→ What you should do: Keep the text of the data exactly as it is and omit each picture from the copy.
━━ Available data
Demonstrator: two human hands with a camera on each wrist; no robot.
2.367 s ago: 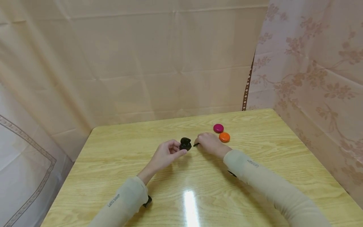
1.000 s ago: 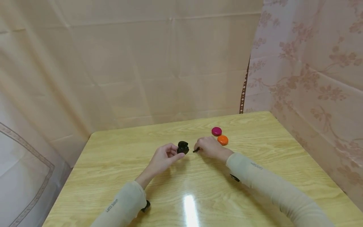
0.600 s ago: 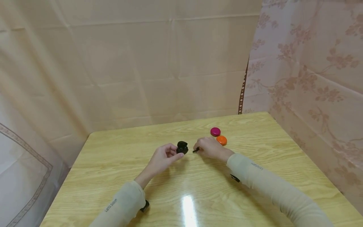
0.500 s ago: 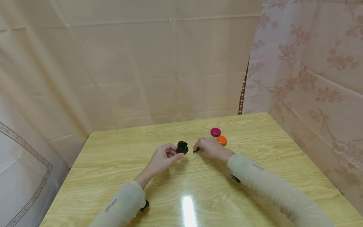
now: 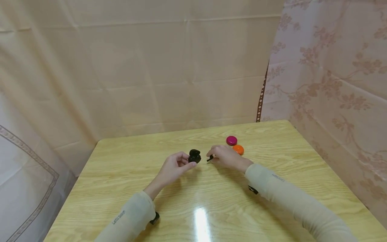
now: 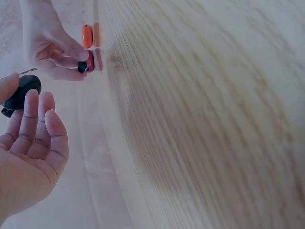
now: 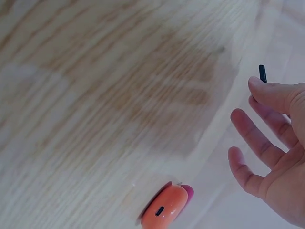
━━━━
→ Task response:
Demonstrator: two human hands with a camera on each wrist; no robot.
2.367 s ago: 
1.000 s ago: 
0.600 s ago: 
0.500 s ago: 
now: 
now: 
now: 

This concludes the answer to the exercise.